Clang Code Refactor
Introduction
When procuring an HPC system, the system need to fulfill certain criterias, regarding performance but also energy efficiency. These are usually meassured by running industry standard benchmarks, like LINPACK or STREAM. These benchmarks however do not necesarrily reflect the way the system will be used later. Using the users codes as the benchmark would lead to a system reflects the users needs better, with the drawback that these large scientific applications take to long and are to complex to be a benchmark.
Methods
For this we designed a tool called MiniApex, that is intended to extract the small part of a user’s large scientific code, that is representative for the system load generated by running the whole application. For this MiniApex makes use of the Clang compiler, to parse and analyse the sourcecode, to find the routines of the application that make up the kernel. After this identification has taken place, the code is then extracted into a new mini-app, that can then be equipped with a custom entry point to function as a benchmark. Given the entry function into the computational kernel, we recursively descent through all callees, marking them as necessary to extract. To do this across multiple sourcecode files, also called translation units, we use a whole program callgraph for this step. After collecting all functions, we step through this subset of functions a second time, this time marking all modifications to globally visible state, aswell as uses of structs and definitions as necessary to extract. This concludes the sourcecode extraction part. As Clang however operates on the expanded sourcecode, but our mini-app should represent the sourcecode before the preprocessor is run, we also hook into the preprocessor, the extract the unexpanded form of all makros, pragmas and definitions. These are then spliced into the extracted sourcecode parts.
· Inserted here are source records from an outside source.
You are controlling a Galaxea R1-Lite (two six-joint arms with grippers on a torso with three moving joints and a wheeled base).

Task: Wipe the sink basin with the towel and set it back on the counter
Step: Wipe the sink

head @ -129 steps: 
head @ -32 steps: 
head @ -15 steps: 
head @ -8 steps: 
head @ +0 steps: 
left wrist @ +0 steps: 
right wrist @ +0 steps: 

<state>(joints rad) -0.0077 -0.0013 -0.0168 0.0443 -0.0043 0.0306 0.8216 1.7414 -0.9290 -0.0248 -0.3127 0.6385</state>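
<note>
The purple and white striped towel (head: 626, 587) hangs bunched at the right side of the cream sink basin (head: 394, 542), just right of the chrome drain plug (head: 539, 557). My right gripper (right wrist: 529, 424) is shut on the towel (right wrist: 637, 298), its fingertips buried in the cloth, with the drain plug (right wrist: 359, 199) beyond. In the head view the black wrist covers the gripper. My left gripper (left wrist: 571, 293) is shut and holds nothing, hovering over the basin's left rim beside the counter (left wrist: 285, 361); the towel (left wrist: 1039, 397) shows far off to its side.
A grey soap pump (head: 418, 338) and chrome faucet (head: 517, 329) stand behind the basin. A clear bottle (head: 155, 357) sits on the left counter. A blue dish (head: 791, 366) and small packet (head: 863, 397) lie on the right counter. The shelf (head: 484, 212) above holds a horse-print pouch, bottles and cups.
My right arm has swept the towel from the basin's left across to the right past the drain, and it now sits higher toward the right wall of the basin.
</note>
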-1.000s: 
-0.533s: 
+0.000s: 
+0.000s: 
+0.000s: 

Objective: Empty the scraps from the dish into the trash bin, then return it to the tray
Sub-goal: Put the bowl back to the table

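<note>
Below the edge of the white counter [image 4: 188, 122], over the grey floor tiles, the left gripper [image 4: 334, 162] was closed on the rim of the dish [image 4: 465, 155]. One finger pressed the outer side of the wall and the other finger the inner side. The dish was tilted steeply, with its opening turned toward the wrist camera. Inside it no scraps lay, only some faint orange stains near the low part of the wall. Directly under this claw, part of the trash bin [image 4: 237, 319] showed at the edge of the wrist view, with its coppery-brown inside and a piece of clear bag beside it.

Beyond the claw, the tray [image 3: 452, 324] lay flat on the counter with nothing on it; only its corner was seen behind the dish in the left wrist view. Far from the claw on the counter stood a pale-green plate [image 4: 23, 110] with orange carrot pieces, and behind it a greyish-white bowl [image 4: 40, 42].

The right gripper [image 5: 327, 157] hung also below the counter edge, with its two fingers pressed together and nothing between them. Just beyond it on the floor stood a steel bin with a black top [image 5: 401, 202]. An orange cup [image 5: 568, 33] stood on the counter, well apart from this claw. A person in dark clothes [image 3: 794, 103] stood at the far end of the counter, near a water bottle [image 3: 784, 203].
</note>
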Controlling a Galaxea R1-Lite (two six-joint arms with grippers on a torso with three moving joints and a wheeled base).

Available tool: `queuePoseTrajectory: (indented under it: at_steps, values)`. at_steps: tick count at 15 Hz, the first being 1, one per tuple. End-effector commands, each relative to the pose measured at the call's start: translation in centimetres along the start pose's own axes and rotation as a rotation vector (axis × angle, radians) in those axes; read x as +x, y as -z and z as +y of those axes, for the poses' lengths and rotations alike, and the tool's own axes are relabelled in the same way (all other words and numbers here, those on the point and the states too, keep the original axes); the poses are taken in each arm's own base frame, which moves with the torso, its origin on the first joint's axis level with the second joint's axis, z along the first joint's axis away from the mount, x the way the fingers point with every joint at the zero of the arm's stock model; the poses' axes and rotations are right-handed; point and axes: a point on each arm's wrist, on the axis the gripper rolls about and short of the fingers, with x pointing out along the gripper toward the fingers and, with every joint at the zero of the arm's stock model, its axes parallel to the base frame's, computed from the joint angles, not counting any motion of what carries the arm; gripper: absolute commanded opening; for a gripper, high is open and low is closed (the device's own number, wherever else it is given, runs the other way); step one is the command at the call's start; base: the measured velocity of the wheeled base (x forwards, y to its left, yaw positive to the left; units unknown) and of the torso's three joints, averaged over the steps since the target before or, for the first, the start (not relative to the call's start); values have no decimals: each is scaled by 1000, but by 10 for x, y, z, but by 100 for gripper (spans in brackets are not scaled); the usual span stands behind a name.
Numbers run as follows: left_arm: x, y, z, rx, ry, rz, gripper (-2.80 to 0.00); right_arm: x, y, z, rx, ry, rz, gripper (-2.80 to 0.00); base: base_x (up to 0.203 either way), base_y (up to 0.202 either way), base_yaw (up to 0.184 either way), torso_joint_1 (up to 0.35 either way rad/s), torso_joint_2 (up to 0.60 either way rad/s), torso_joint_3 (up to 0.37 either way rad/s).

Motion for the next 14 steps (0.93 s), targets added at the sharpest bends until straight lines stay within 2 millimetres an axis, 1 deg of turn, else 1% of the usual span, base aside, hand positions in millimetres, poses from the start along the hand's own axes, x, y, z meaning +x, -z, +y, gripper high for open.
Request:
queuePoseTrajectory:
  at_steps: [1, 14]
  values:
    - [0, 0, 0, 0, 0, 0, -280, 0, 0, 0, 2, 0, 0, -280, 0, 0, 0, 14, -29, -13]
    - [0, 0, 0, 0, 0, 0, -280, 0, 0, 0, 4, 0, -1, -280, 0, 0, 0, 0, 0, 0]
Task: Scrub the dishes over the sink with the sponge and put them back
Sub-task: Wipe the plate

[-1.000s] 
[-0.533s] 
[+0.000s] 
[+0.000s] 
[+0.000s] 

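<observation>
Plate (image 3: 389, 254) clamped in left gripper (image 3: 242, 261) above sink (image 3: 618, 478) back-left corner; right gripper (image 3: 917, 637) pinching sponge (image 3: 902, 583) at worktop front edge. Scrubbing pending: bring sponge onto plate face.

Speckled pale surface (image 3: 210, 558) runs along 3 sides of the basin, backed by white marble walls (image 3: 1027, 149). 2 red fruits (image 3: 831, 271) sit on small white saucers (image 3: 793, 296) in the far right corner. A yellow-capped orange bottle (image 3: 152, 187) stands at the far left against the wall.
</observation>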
The last remaining step is to manually write a setup routine to call this extracted mini-app.
Results
In the first part of this project the MiniApex tool was implemented and tested on the Livermore Unstructured Lagrangian Explicit Shock Hydrodynamics (LULESH) code. This code, while being comparatively small, features a diverse set of C++ features like polymorphic function calls, templates and macros. We showed, that MiniApex can extract arbitrary functions from LULESH providing a basis from which to build up a standalone mini-app.
Discussion
While this is a promising first result, the LULESH code is still relatively small compared to codes like GROMACS or OpenFoam. The main reasons are the difficulty in generating a valid call-graph, as well has handling partially instantiated templates. Additionally, C++ is a language, that gives its user many freedoms to express their needs, making it difficult to extrapolate the robustness of a tool like MiniApex based on small codes. In the followup project the MiniApex tool’s robustness will be subject to continued development and optimization, to generate source-code snippets that can act as design guides for other source-code analysis and refactoring tools.